In fact, my expectation for The Devil’s Whore was heightened by Peter Flannery’s involvement because I so enjoyed Our Friends in the North back in 1996 – a damning indictment of Old Labour on the eve of the coming to power of New Labour. The epic serial charted the course of the lives of four friends from Newcastle from 1964 to 1995, showing us their broken dreams. Another catalyst for my interest was the casting of Dominic West as Oliver Cromwell. Hot from the cult American television cop series, The Wire (2002), West grew into his role of the ruthless and troubled Cromwell with the relaxed intensity we saw him bring to his wayward cop, Jimmy McNulty. But in reminding myself of Our Friends in the North (a nine-part serial) and The Wire (five series, each of 13 episodes), I feel cheated by The Devil’s Whore’s relative brevity.
I can’t help reflecting that Flannery was initially introduced to Martine Brant in 1994 by Tessa Ross, an independent commissioner at the BBC, who wanted them to discuss Brant’s idea for a Civil War drama, and the original plan was for a ten-hour drama instead of the four hours we ended up with. ‘The whole thing fell apart for all sorts of complicated reasons, but mainly because the BBC never quite knew what it wanted,’ recalls Flannery (5). I am very pleased The Devil’s Whore has been made. It has opened up a period of history in a fresh and exciting way that I believe audiences of all ages can take something from. Nevertheless, we would have had a full ten hours had the BBC perhaps not lost its nerve.

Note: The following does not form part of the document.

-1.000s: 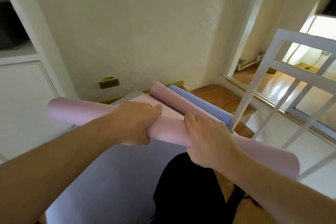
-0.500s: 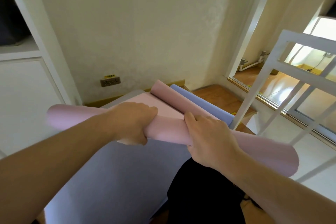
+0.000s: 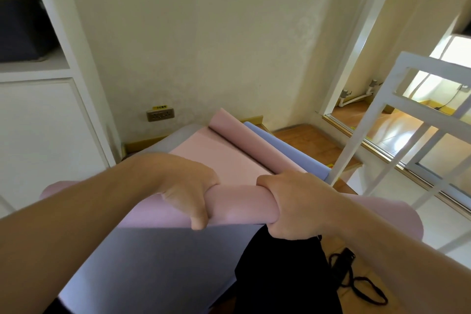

The main weakness of The Devil’s Whore is that the characterisation of the key historical protagonists is held in check in order to make room in a limited time frame for the narrative drive of our fictitious heroine, Angelica, and semi-factual hero, Sexby. A defining characteristic of the period is the muscular language employed by everyone from parliamentarians to mechanic preachers. Too often our enjoyment of the language of the time is stifled by pragmatic editing in order to squeeze the drama into its four-hour straight jacket. The economy of the writing, the sumptuous costumes and sets and crafted camerawork are all to be applauded, but The Devil’s Whore could have been so much more. In response to a fractured and sometimes confused television culture, audiences should insist that big budgets for new writing about big historical events are a very good thing.
1) The Devil’s Whore Production Notes, Channel4.com.
2) Memoirs of Lady Fanshawe, Anne Harrison Fanshawe, Henry Colburn, 1830.
3) The World Turned Upside Down: Radical Ideas During the English Revolution, Christopher Hill, Viking Adult, 1972.
4) Channel 4 sexes up the Puritans, Chris Hastings, Telegraph.co.uk, 11 June 2007.
5) TX: The Devil’s Whore, Matthew Bell, Broadcast Now, 05 November 2008.